Kanada wird einem Medienbericht zufolge den milliardenschweren Auftrag zum Bau von zwölf U-Booten an die Thyssenkrupp-Marinetochter TKMS vergeben. Die kanadische Tageszeitung „The Globe and Mail“ berichtete, TKMS habe sich im Bieterverfahren gegen den südkoreanischen Konkurrenten Hanwha Ocean durchgesetzt. Die kanadische Regierung will ihre Entscheidung am Montagabend (Ortszeit) offiziell mitteilen. TKMS selbst lehnte eine Stellungnahme ab. Die Nachricht ließ die TKMS-Aktie zeitweise um elf Prozent steigen.
Hintergrund des Auftrags
Der U-Boot-Auftrag wird von Branchenkennern auf mehr als zehn Milliarden Euro geschätzt. Hinzu kommen voraussichtlich weitere zweistellige Milliardenbeträge für Betrieb, Wartung und Upgrades über die Lebensdauer der Boote. TKMS treibt seine Bemühungen um den Auftrag seit Monaten voran und wird dabei von der Bundesregierung und dem Partner Norwegen unterstützt. „Wenn es gelingt, dann wird das Kanada an uns für Jahrzehnte binden“, zitierte die Nachrichtenagentur dpa am Tag vor dem Nato-Gipfel aus deutschen Regierungskreisen. Der Gipfel beginnt am Dienstag in der türkischen Hauptstadt Ankara.
Das Modell 212CD im Fokus
TKMS hatte bereits von der norwegischen Regierung den Auftrag zum Bau von sechs Exemplaren des neuen Bootstyps 212CD erhalten. An diesem Modell ist auch Kanada interessiert. Sollte Kanada TKMS als bevorzugten Bieter ausgewählt haben, ist damit noch kein endgültiger Auftrag verbunden. Die Gespräche dürften sich über Monate oder sogar Jahre hinziehen. TKMS-Chef Oliver Burkhard hatte im Vorfeld angekündigt, den Auftrag mit einem umfassenden Industriepaket an Land ziehen zu wollen. Die Gespräche gingen weit über U-Boote hinaus und umfassten mögliche Investitionszusagen in den Bereichen seltene Erden, Bergbau, künstliche Intelligenz und Batterieproduktion für den Automobilsektor.
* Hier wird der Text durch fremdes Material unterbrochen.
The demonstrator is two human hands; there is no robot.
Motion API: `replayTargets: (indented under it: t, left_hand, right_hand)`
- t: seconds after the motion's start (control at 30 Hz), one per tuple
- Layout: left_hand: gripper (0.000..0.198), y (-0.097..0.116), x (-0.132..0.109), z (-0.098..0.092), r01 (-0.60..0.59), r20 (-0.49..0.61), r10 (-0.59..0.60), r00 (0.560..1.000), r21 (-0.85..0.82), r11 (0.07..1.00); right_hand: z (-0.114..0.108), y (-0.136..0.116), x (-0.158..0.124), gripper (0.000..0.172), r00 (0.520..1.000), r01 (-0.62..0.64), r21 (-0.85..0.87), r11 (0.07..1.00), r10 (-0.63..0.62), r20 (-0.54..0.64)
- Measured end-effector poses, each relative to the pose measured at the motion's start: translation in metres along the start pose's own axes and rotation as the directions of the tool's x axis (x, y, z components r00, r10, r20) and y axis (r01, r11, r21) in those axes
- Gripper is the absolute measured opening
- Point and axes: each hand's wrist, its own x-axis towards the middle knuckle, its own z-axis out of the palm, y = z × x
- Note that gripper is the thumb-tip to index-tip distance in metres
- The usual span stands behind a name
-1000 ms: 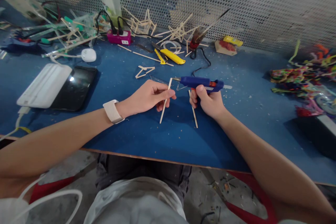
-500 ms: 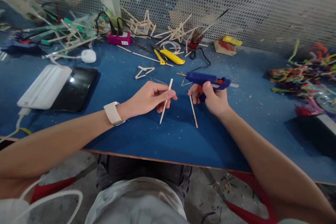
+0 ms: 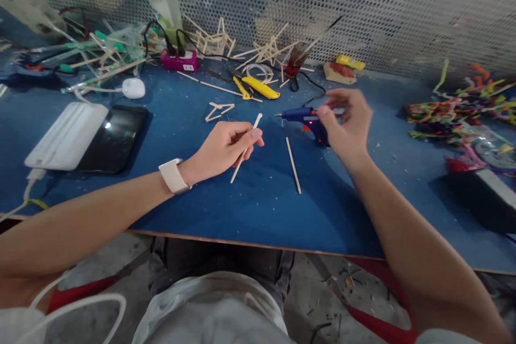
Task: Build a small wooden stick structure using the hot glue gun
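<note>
My left hand is closed in a pinch on a thin wooden stick, held slanted above the table, with a whitish blob at its upper end. A second wooden stick lies on the table between my hands. The blue glue gun rests on the table, nozzle pointing left and a small red light lit on it. My right hand is at the gun's rear end, fingers apart and curved. Its thumb overlaps the gun's back; whether it touches is hard to see.
Beyond my hands lie a small stick frame, a yellow cutter and a pink power strip. Stick structures stand by the perforated metal panel. A white power bank and black phone lie left; colourful yarn lies right.
My right hand has let go of the second stick and the glue gun's grip, setting the gun down and moving up to its rear. My left hand has shifted slightly left, its stick more slanted.
</note>
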Motion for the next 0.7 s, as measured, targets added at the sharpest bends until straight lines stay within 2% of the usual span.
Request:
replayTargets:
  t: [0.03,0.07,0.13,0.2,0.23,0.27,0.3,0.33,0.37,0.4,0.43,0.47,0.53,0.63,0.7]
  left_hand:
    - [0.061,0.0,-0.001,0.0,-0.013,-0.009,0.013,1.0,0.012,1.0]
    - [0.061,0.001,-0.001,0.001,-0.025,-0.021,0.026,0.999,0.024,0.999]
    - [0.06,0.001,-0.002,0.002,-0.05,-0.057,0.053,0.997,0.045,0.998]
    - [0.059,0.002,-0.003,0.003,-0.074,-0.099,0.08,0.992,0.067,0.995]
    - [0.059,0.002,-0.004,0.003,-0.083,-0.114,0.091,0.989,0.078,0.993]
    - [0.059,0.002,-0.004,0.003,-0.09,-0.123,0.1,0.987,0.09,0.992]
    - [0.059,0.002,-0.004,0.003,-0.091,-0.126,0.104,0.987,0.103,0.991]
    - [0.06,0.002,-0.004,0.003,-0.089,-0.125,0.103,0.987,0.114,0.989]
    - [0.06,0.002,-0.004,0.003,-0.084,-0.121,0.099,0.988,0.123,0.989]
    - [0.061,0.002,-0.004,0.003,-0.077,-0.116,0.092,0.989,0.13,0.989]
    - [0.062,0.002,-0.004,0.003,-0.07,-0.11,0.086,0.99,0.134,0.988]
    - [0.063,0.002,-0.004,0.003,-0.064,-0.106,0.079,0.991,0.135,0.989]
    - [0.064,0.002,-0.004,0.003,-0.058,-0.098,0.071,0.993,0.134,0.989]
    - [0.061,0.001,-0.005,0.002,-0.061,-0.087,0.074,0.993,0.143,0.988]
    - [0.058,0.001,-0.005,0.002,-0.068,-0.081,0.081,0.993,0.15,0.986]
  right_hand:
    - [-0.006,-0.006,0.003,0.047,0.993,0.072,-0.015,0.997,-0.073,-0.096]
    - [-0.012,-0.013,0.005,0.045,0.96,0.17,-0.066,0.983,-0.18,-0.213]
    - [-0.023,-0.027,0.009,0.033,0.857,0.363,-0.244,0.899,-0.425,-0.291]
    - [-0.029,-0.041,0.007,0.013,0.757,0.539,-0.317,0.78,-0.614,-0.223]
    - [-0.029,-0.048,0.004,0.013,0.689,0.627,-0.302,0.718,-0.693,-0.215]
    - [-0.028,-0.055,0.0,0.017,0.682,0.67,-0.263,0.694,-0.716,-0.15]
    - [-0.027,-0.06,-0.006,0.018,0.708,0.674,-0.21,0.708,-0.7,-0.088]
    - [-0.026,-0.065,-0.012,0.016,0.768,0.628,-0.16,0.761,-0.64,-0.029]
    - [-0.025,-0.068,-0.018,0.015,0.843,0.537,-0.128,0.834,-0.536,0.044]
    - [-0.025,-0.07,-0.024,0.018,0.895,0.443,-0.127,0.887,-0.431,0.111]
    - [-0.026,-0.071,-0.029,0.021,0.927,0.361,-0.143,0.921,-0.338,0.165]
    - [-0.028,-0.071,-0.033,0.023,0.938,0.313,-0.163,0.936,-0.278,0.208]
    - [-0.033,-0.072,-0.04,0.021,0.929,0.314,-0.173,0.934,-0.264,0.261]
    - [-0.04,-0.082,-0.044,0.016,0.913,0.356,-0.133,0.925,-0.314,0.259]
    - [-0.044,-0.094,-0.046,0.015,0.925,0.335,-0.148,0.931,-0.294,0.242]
Wirtschaftliche und strategische Bedeutung
Der Auftrag wäre nicht nur für TKMS, sondern auch für die deutsche Rüstungsindustrie von großer Bedeutung. Er würde die langfristige Bindung Kanadas an deutsche Technologie und Industrie stärken. Die Konkurrenz aus Südkorea mit Hanwha Ocean war ebenfalls stark, doch TKMS konnte sich offenbar durchsetzen. Die endgültige Entscheidung der kanadischen Regierung wird mit Spannung erwartet.